▸ Instructions to follow
Set down a precise copy of the whole listing.
= Beginning of Section =
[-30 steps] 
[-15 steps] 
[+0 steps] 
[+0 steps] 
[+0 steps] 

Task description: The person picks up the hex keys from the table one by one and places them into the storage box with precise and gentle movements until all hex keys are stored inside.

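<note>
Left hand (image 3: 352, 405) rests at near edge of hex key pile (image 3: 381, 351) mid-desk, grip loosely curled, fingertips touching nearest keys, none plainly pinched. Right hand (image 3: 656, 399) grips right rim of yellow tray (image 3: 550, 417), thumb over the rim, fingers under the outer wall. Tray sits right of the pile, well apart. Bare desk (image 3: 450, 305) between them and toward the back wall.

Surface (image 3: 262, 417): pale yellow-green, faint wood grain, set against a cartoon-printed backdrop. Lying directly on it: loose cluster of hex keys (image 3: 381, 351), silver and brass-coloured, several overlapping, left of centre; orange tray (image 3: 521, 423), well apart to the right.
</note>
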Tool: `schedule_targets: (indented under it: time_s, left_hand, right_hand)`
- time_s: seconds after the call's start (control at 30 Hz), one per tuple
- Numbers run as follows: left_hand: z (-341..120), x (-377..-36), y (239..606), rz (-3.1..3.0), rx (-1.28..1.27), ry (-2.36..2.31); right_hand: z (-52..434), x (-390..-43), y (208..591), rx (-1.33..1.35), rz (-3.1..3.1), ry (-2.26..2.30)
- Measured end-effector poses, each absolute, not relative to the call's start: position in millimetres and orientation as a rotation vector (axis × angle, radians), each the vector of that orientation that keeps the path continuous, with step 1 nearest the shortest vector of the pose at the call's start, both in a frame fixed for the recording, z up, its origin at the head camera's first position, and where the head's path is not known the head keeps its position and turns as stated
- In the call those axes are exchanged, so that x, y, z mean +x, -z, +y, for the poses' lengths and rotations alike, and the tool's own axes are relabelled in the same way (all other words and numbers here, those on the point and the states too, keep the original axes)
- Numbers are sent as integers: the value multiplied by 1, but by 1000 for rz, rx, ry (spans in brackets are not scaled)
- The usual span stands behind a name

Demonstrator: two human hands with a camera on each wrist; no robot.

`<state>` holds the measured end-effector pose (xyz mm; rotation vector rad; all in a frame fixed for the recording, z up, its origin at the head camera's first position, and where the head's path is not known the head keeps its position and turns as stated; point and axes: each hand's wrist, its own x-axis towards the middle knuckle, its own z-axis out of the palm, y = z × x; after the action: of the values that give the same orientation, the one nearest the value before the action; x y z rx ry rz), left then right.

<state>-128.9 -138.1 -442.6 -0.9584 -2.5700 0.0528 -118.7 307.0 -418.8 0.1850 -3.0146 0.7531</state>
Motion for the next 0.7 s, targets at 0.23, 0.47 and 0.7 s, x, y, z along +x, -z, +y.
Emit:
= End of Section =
▸ Exercise output
[-30 steps] 
[-15 steps] 
[+0 steps] 
[+0 steps] 
[+0 steps] 

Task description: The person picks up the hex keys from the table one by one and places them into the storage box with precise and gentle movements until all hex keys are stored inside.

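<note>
Left hand (image 3: 352, 405) rests at near edge of hex key pile (image 3: 381, 351) mid-desk, grip loosely curled, fingertips touching nearest keys, none plainly pinched. Right hand (image 3: 656, 399) grips right rim of yellow tray (image 3: 550, 417), thumb over the rim, fingers under the outer wall. Tray sits right of the pile, well apart. Bare desk (image 3: 450, 305) between them and toward the back wall.

Surface (image 3: 262, 417): pale yellow-green, faint wood grain, set against a cartoon-printed backdrop. Lying directly on it: loose cluster of hex keys (image 3: 381, 351), silver and brass-coloured, several overlapping, left of centre; orange tray (image 3: 521, 423), well apart to the right.
</note>
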Tool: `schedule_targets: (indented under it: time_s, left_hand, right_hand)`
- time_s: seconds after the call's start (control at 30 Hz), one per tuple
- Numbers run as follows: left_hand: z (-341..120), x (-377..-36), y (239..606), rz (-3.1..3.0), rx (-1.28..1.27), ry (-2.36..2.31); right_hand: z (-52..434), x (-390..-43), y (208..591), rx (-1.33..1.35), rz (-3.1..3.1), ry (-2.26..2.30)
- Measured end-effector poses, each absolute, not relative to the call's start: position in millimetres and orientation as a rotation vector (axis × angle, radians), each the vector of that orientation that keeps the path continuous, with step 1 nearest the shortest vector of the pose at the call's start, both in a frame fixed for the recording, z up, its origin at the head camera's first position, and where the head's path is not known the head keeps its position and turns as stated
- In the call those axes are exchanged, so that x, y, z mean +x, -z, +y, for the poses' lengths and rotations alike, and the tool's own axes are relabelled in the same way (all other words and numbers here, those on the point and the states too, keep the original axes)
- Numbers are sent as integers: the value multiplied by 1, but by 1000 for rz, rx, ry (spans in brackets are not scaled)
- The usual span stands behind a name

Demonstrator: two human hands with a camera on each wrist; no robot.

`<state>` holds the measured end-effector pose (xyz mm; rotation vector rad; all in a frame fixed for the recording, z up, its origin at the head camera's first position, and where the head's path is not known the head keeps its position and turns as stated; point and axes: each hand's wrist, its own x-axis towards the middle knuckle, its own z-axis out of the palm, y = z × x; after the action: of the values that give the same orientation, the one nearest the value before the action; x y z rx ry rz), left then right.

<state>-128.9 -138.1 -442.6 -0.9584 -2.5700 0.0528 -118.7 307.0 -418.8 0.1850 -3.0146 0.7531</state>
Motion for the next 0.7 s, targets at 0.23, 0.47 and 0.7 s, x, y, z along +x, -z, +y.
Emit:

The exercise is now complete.